Illustrant l'ampleur de l'exode en cours, un correspondant de l'AFP à Hazano, dans le nord d'Idleb, a vu défiler mardi des camions, des tracteurs tirant des remorques, des minibus, avançant pare-choc contre pare-choc, transportant des déplacés. Ils emportent avec eux matelas en mousse, couvertures, chaises en plastique, bonbonnes de gaz, moutons, et même des portes démontées et des armoires.



(Lire aussi : « Aujourd’hui à Idleb, tout le monde maudit Erdogan et la Turquie »)


"Crimes de guerre" ? 
En une semaine, Mohammad Bahjat et sa famille ont été déplacés trois fois, fuyant les combats près de la ville de Saraqeb. "On ne sait pas où on va", confie ce père de trois enfants, âgé de 34 ans. "On est parti sous les bombardements", lâche l'homme qui voyage avec ses parents et son frère.

Un autre correspondant de l'AFP a vu des déplacés démonter leurs tentes près de Binnich, emportant dans des camionnettes leurs maigres effets et parfois leurs poules.

Cet exode est l'un des plus importants depuis le début en 2011 du conflit syrien qui a jeté sur la route de l'exil plus de la moitié de la population d'avant-guerre - plus de 20 millions d'habitants. La majorité des déplacés fuient le sud d'Idleb pour se rendre dans "des zones urbaines et des camps de déplacés" du nord-ouest de la province ou dans des territoires du nord de la région voisine d'Alep, selon l'ONU.

L'offensive du régime a coûté la vie à 294 civils dont 83 enfants depuis mi-décembre, selon l'Observatoire syrien des droits de l'Homme (OSDH), et provoqué des destructions énormes. La Commission d'enquête indépendante et internationale (COI) sur la Syrie a ainsi déploré des informations rapportant "des attaques contre les infrastructures civiles - dont des écoles, des marchés et des installations médicales". "Le ciblage délibéré et systématique des hôpitaux suit un schéma déjà documenté par la Commission et pourrait constituer des crimes de guerre", martèle la COI, créée par le Conseil des droits de l'Homme de l'ONU.



(Lire aussi : Ex-fief de la révolte, Maarret al-Naaman est devenue l'ombre d'elle-même)


"Fardeau" pour la Turquie 
Plus de la moitié de la province d'Idleb et certaines zones des régions voisines d'Alep, Hama et Lattaquié, sont dominées par les jihadistes de Hayat Tahrir al-Cham (HTS, ex-branche syrienne d'el-Qaëda). Des groupes rebelles y sont également présents.

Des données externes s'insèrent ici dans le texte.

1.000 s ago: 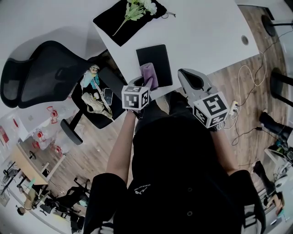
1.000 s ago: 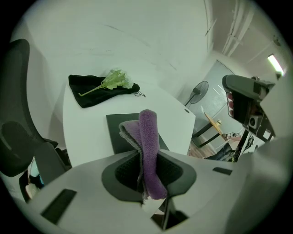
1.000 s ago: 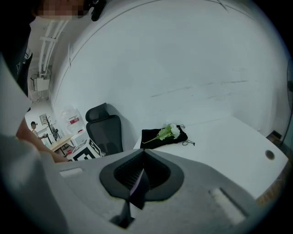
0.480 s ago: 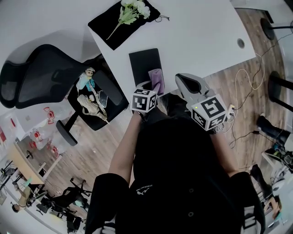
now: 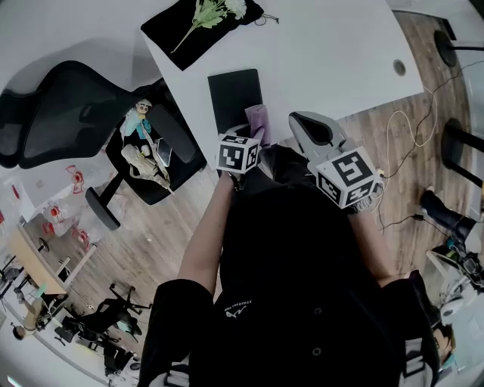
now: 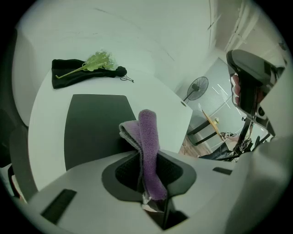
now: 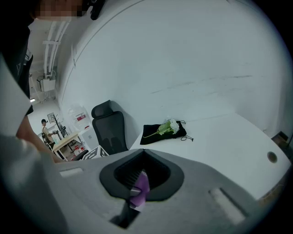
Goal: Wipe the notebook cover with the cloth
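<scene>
Left gripper jaws are pinching the soft, floppy purple cloth by its fold, over the stiff black notebook lying flat on the white bench; right gripper jaws are sitting shut on what looks like a small purple scrap

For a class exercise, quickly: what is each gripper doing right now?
Left gripper: shut on the purple cloth.
Right gripper: shut on a small purple scrap; what the scrap is cannot be told.

Surface: white table | black notebook laid flat near the front edge | black pouch spread at the far left corner, green flower sprig laid on it | round hole set near the right edge
</scene>
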Demonstrator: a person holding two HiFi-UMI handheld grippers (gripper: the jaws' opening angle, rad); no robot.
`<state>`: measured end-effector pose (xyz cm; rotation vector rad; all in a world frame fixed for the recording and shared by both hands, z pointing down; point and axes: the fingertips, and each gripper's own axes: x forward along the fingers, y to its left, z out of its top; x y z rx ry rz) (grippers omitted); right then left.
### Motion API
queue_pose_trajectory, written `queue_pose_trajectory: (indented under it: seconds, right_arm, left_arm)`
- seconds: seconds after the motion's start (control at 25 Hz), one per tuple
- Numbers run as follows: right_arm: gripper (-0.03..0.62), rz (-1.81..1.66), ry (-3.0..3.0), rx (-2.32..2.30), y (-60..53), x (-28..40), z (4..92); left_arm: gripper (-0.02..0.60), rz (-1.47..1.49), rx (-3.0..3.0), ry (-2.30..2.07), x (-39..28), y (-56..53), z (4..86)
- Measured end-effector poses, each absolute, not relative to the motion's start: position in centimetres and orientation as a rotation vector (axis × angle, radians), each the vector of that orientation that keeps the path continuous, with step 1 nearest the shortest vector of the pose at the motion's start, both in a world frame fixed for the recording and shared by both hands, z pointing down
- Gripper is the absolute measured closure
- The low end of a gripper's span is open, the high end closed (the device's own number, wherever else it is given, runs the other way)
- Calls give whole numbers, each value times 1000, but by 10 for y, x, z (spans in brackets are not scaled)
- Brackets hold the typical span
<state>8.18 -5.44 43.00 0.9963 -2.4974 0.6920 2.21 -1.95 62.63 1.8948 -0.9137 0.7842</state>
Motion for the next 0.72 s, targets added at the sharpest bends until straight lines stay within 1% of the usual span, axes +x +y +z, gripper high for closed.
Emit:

L'offensive du régime fait craindre un nouvel afflux de Syriens à la Turquie, qui accueille déjà plus de trois millions de réfugiés.
"Le régime essaie de gagner du terrain à Idleb en déplaçant des personnes innocentes qui se dirigent vers notre frontière", a mis en garde mardi le président Erdogan. "Nous ne donnerons pas l'occasion au régime de gagner du terrain, car sinon cela alourdirait notre fardeau", a-t-il ajouté.



(Lire aussi : En Syrie, la coopération turco-russe en péril)



Lundi, la tension était montée d'un cran. Des combats inédits dans le nord-ouest ont opposé soldats turcs et syriens, faisant plus de 20 morts, dont 13 côté syrien, selon l'OSDH, même si l'agence officielle Sana a démenti.

Le front d'Idleb représente la dernière grande bataille stratégique pour le régime Assad, qui contrôle désormais plus de 70% du territoire après avoir multiplié les victoires, avec l'aide cruciale de la Russie, face aux jihadistes et rebelles. Même si les forces prorégime sont revenues dans des régions kurdes du nord-est du pays, la minorité continue d'y exercer une large autonomie. Et des zones du nord syrien tenues par les forces turques et leurs supplétifs syriens continuent d'échapper à Damas.

Déclenché par la répression de manifestations prodémocratie avant de se complexifier avec les interventions étrangères, le conflit en Syrie a fait plus de 380.000 morts.